Penelitian ini diharapkan dapat menunjang serta membantu mengembangkan ilmu pengetahuan terkait tingkat pengetahuan orang tua tentang kelainan refraksi pada anak di SDN Ciheuleut 1 Desa Mekarlaksana Kecamatan Cikancung Kabupaten Bandung tahun 2016.

2. Manfaat Praktis a. Bagi Penulis

Penelitian ini merupakan sebuah pengalaman berharga yang dapat dijadikan dasar untuk meningkatkan dan mengaplikasikan ilmu yang didapat selama perkuliahan, dan hasil penelitian ini diharapkan menjadi tambahan ilmu bagi peneliti dan para pembaca mengenai tingkat pengetahuan orang tua tentang kelainan refraksi pada anak.

b. Bagi Institusi

Hasil penelitian ini diharapkan memberikan manfaat bagi dunia pendidikan, dan menjadi salah satu referensi kepustakaan yang berguna bagi mahasiswa.

c. Sebagai bahan pertimbangan tenaga kesehatan untuk mengadakan penyuluhan kesehatan yang dapat meningkatkan pengetahuan orang tua tentang kelainan refraksi pada anak.

(8)

d. Dapat menjadi sebuah masukan dan pengetahuan bagi pihak sekolah khususnya bagi para orang tua tentang kelainan refraksi pada anak.

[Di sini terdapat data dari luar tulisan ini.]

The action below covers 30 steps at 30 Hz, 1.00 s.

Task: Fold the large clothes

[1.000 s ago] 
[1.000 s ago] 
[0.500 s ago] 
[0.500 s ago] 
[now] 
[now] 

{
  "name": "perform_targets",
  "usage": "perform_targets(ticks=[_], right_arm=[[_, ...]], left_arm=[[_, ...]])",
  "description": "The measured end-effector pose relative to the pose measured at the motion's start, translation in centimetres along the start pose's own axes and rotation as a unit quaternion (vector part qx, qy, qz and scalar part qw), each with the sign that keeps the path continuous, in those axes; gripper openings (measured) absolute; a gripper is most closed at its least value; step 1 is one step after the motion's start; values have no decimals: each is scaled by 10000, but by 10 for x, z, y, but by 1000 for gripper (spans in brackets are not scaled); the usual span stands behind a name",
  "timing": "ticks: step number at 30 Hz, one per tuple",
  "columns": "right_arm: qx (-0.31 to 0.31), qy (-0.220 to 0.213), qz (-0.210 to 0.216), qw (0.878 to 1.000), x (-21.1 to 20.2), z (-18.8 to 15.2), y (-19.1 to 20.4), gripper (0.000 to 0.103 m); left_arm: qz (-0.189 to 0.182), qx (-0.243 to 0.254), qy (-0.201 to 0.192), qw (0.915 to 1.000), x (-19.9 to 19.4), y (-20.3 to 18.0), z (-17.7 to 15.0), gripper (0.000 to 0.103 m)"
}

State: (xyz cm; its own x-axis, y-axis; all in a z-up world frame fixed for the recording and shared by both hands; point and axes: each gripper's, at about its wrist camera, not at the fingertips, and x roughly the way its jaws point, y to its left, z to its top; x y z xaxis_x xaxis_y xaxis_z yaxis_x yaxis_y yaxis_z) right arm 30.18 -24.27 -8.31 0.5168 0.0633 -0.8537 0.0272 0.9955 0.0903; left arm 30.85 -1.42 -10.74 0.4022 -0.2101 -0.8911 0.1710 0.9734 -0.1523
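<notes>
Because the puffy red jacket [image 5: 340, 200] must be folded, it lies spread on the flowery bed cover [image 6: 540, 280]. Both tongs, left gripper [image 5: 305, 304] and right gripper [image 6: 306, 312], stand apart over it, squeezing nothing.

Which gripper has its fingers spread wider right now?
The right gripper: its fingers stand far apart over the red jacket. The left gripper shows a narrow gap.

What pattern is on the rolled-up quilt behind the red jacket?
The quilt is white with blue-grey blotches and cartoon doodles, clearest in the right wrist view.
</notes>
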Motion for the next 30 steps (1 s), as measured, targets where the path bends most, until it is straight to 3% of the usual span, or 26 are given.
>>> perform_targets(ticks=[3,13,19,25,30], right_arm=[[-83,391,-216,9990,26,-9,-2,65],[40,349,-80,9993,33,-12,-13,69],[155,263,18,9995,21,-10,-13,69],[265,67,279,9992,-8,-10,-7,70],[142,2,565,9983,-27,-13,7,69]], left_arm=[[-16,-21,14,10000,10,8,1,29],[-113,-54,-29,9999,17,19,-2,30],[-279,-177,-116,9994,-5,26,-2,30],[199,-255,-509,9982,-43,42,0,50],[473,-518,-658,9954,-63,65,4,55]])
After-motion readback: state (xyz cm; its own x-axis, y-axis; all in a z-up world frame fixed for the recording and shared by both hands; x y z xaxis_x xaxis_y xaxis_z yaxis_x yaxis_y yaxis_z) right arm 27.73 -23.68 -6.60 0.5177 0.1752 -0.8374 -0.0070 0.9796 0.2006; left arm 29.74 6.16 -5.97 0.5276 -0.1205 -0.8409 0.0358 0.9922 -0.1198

E. Ruang Lingkup 1. Lingkup Masalah

Masalah yang diambil dalam penelitian ini dibatasi mengenai tingkat pengetahuan orang tua tentang kelainan refraksi pada anak.

2. Lingkup Metode

Penelitian ini merupakan penelitian yang menggunakan studi survei dengan data primer yang dihasilkan dari data kuesioner.

3. Lingkup Keilmuan

Penelitian ini merupakan bidang ilmu Refraksi Klinik.

4. Lingkup Tempat

Penelitian ini dilakukan di SDN Ciheuleut 1 Desa Mekarlaksana Kecamatan Cikancung Kabupaten Bandung tahun 2016.